When the line with "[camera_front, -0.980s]" turns up below, begin repeating exactly, and carry on through the line with "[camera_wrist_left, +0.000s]"; no pictures go into the copy.

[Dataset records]
Start of Block
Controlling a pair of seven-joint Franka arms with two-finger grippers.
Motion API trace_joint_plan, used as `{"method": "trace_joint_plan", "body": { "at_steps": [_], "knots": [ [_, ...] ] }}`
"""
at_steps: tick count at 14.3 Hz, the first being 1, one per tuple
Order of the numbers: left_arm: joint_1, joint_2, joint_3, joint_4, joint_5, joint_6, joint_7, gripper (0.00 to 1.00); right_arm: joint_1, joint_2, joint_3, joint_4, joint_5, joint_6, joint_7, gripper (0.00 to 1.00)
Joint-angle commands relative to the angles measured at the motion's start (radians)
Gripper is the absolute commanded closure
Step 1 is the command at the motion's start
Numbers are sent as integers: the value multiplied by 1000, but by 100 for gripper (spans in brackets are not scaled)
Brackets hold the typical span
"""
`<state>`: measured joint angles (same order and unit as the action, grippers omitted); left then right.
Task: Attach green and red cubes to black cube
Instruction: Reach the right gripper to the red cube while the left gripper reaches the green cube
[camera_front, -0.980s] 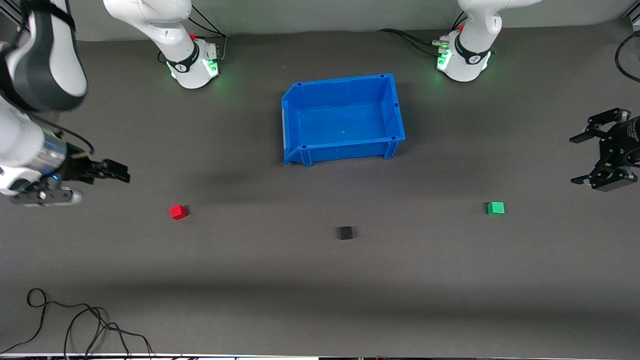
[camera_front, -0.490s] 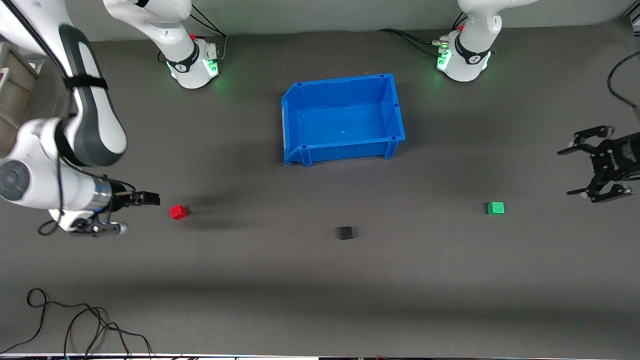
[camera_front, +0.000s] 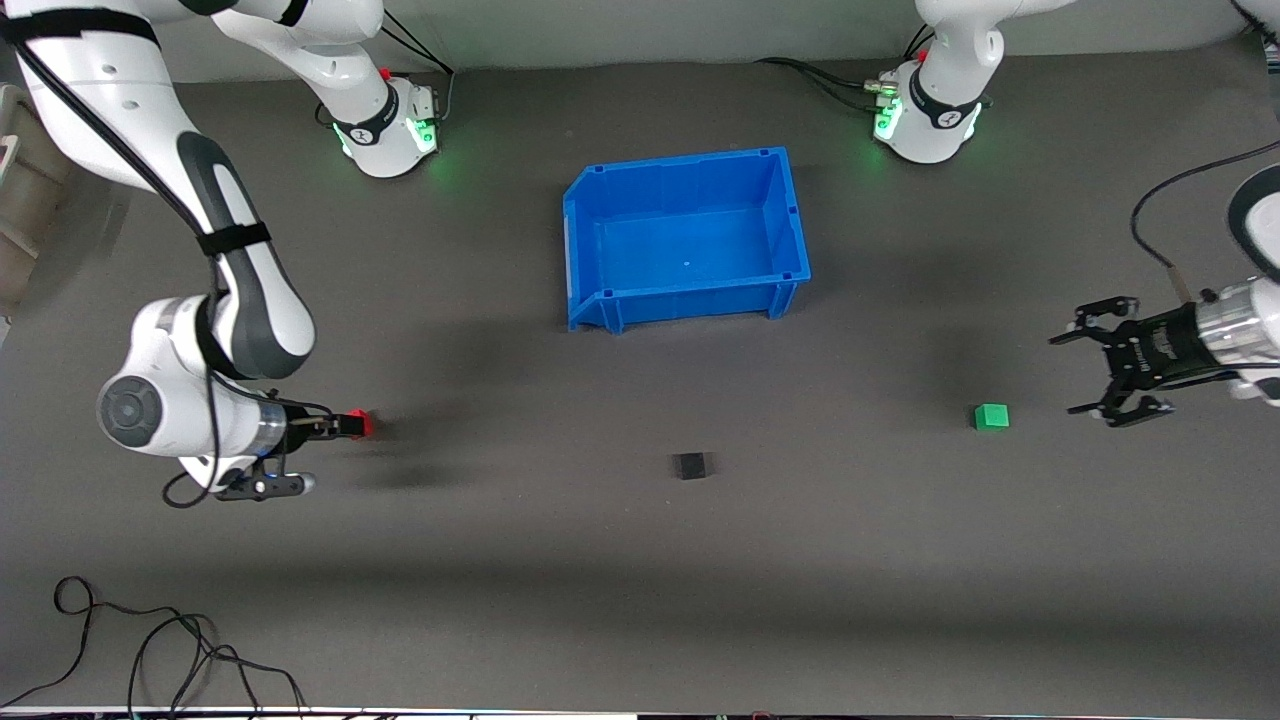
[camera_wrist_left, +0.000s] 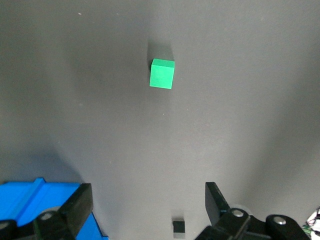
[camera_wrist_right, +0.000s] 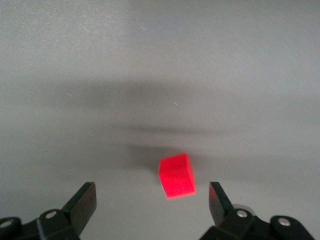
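Note:
The red cube (camera_front: 363, 424) lies on the grey mat toward the right arm's end. My right gripper (camera_front: 345, 426) is open and low right beside it. In the right wrist view the red cube (camera_wrist_right: 176, 176) sits just ahead of my right gripper (camera_wrist_right: 151, 205), nearer one finger. The green cube (camera_front: 991, 416) lies toward the left arm's end. My left gripper (camera_front: 1063, 375) is open over the mat beside it, apart from it. The left wrist view shows the green cube (camera_wrist_left: 162, 73), the open left gripper (camera_wrist_left: 147, 210) and the black cube (camera_wrist_left: 178, 226). The black cube (camera_front: 689, 465) lies between the coloured cubes.
An empty blue bin (camera_front: 600, 305) stands mid-table, farther from the front camera than the cubes; its corner shows in the left wrist view (camera_wrist_left: 30, 200). A black cable (camera_front: 150, 640) lies near the table's front edge at the right arm's end.
Both arms have swung in over the table. The right gripper has come down right beside the red cube. The left gripper has moved toward the green cube.

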<state>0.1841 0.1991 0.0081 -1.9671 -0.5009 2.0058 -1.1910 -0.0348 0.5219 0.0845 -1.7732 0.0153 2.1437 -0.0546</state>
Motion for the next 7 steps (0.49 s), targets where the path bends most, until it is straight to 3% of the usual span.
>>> {"method": "trace_joint_plan", "body": {
  "at_steps": [1, 3, 7],
  "knots": [
    [20, 52, -5, -58, -82, 91, 123, 0, 1, 12, -6, -55, 8, 117, -135, 0],
    [18, 106, -4, -61, -117, 138, 189, 0, 0, 23, -8, -89, 9, 194, -258, 0],
    [23, 175, -4, -73, -160, 197, 309, 0, -2, 30, -11, -172, 9, 313, -298, 0]
  ]
}}
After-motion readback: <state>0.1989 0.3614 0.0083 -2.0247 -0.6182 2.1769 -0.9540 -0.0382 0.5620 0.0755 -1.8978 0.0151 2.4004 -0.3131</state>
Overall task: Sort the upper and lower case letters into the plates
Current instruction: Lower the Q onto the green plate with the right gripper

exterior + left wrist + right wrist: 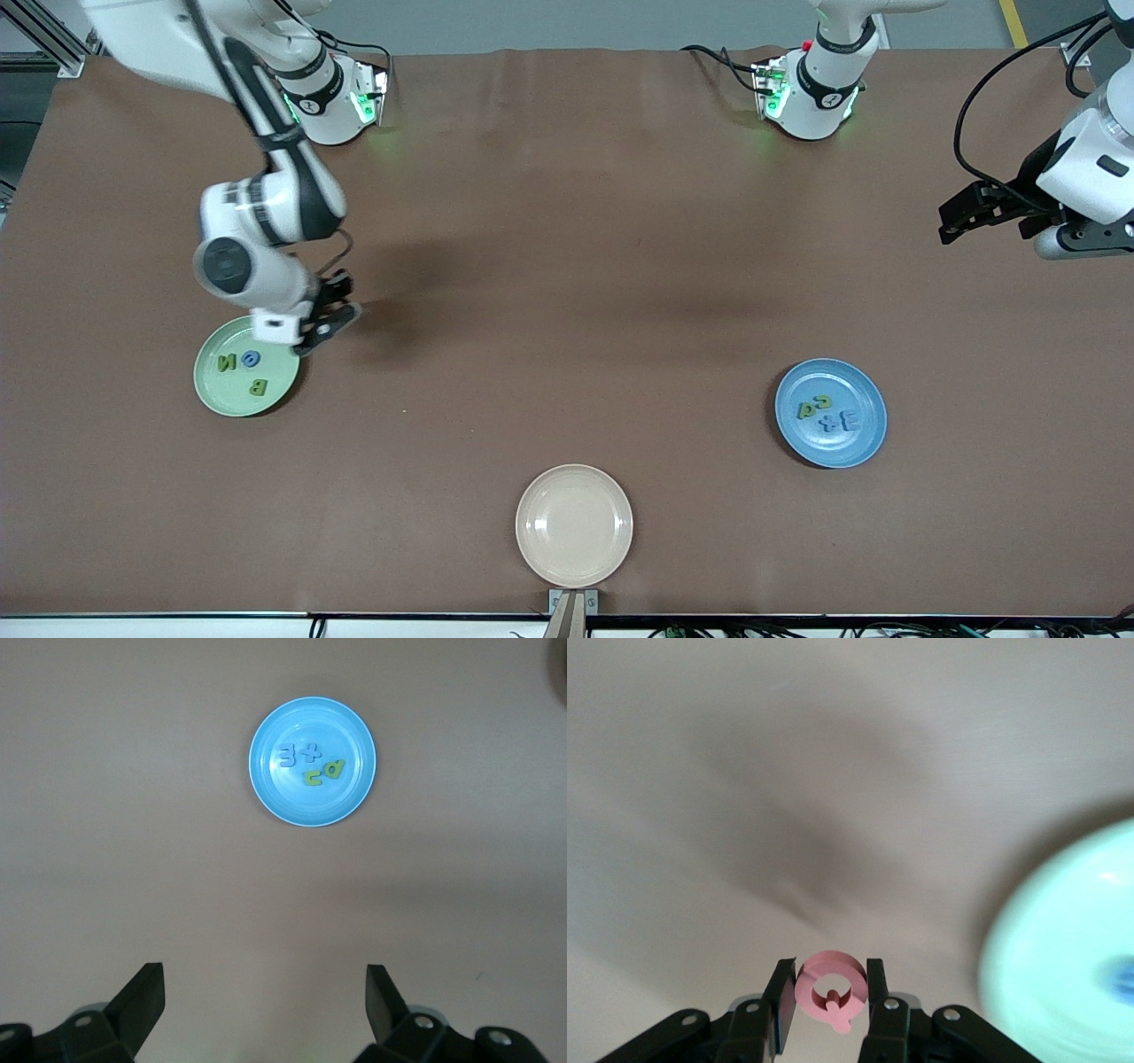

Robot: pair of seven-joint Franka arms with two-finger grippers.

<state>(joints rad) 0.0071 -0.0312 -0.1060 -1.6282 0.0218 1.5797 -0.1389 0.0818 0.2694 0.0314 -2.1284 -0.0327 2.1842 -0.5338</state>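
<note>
Glossy plates (pixel 833 443) (plastic-looking) on matt brown table (pixel 567 266).

front view: set high across the surface (pixel 567 221), facing both arm bases along the top edge, looking steeply down, far enough to take in the pale green plate (pixel 213 390), the blue plate (pixel 864 443) and the beige plate (pixel 611 549) at once.

left wrist view: mounted above the left gripper (pixel 266 1010), held high, looking down past its spread fingers (pixel 142 997) onto the blue plate (pixel 354 788); shares that plate with the front view.

right wrist view: mounted on the right gripper (pixel 831 997), much closer to the surface, catching only a blurred edge of the pale green plate (pixel 1045 939), shared with the front view.
</note>
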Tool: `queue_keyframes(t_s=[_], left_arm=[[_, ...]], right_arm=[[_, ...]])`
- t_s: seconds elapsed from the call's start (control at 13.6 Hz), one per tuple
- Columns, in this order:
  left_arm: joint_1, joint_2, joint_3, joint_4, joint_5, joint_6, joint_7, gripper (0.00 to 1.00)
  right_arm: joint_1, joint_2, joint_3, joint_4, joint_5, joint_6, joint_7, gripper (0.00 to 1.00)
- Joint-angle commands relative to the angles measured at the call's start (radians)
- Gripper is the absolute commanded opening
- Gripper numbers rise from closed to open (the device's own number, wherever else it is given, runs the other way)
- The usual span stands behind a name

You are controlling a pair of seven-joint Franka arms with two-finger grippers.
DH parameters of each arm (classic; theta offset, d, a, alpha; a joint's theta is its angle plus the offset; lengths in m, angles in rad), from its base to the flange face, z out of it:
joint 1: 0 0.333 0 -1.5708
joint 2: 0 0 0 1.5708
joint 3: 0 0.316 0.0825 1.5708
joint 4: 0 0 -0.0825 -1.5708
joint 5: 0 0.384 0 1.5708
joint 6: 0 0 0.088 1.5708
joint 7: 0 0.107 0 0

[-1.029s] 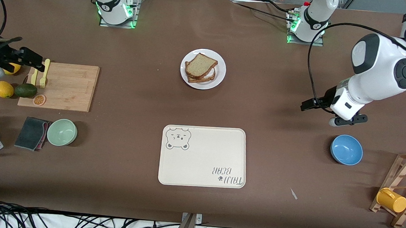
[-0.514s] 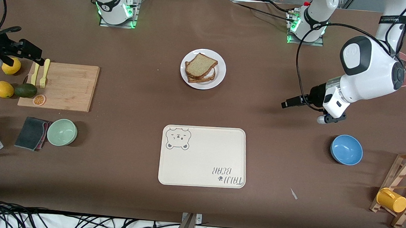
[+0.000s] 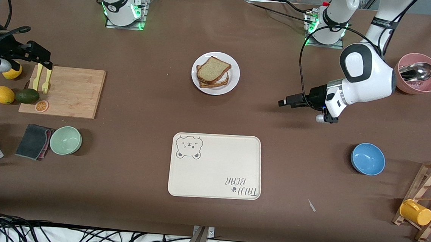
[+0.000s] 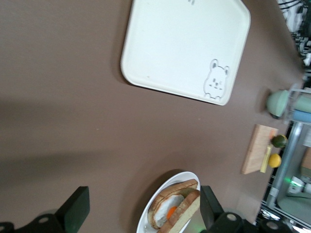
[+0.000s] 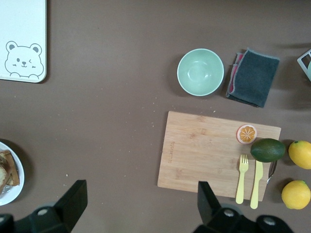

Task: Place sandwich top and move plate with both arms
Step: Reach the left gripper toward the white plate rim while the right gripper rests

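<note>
We see the top (image 3: 212, 69) already on the sandwich on the plate (image 3: 232, 83) | our left claw (image 3: 286, 102), open and empty, hangs over the surface (image 3: 144, 104) beside the plate, likely to grab it | our right claw (image 3: 43, 60), open and empty, waits over the board (image 3: 73, 92).

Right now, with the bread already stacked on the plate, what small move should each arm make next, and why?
Probably bring both open grippers in to the plate's rim. The sandwich top already sits on it, while the left gripper hangs over bare table and the right gripper over the cutting board.
</note>
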Motion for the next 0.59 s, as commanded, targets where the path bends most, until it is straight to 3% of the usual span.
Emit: queue_keyframes(t_s=[0.0,0.22,0.51], left_arm=[[0.002,0.056,-0.031,-0.027,-0.173,0.031,0.230,1.00],[0.002,0.097,-0.098,-0.054,-0.289,0.093,0.367,1.00],[0.002,0.139,-0.157,-0.057,-0.385,0.093,0.458,1.00]], right_arm=[[-0.017,-0.030,0.013,-0.020,-0.001,-0.006,0.007,1.00],[-0.018,-0.026,-0.019,-0.021,0.007,-0.040,0.037,1.00],[-0.018,-0.029,-0.016,-0.016,0.010,-0.069,0.037,1.00]])
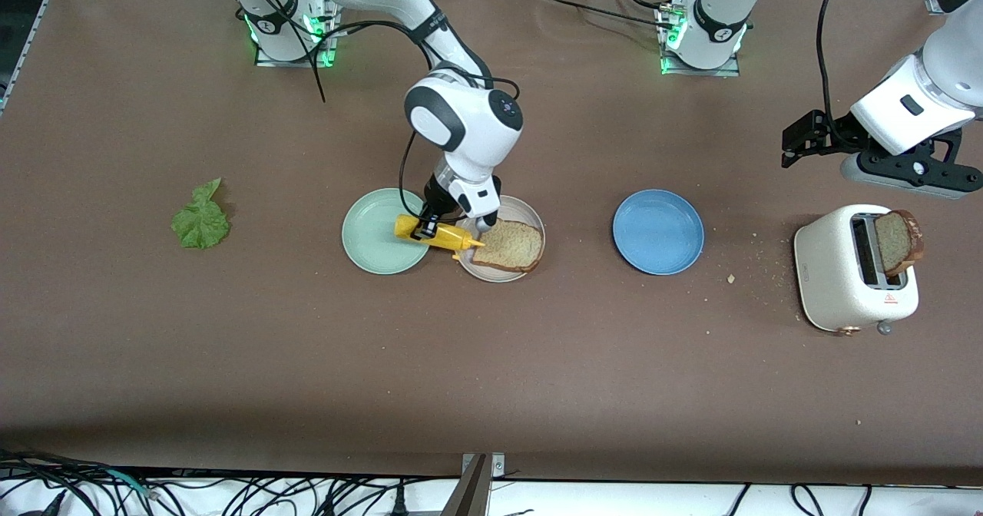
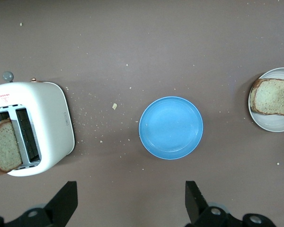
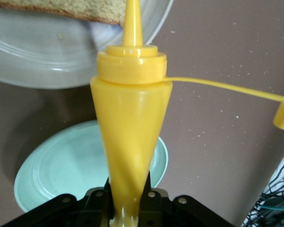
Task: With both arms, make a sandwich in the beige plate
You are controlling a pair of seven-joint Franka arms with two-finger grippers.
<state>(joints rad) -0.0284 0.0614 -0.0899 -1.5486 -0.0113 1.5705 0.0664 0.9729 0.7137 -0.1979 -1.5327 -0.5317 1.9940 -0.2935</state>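
The right gripper [image 1: 427,228], clenched on the yellow mustard bottle [image 1: 436,235], should be tipped with the nozzle over the bread slice [image 1: 512,245] on the beige plate [image 1: 527,210]; the left gripper [image 1: 799,141], released, waits above the toaster [image 1: 841,274].

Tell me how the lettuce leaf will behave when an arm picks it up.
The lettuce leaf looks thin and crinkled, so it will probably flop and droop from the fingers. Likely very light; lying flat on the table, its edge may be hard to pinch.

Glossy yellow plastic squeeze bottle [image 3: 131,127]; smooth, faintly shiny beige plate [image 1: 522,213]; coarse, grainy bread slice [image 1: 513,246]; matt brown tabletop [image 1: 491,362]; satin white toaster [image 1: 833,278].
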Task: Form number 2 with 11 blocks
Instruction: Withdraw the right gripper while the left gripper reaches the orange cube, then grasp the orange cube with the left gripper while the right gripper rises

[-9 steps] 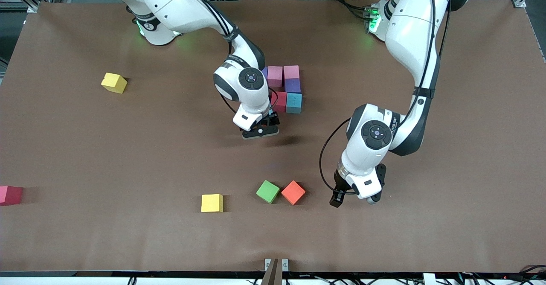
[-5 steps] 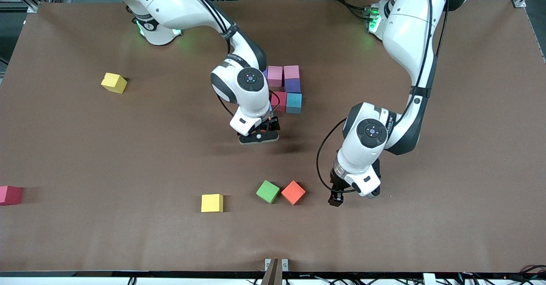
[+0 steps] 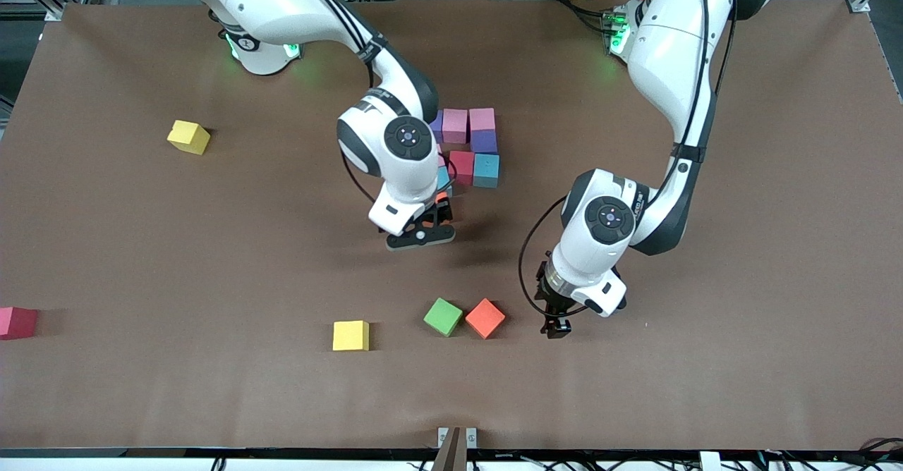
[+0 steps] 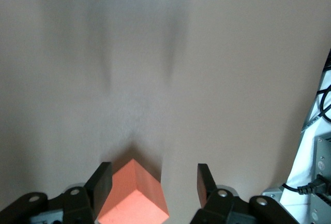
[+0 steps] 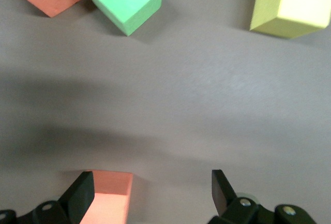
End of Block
## Exercise answer
[camera_front, -0.980s] 
[camera_front, -0.490s] 
[camera_front, +0.000s] 
[camera_wrist_left, +0.000s] 

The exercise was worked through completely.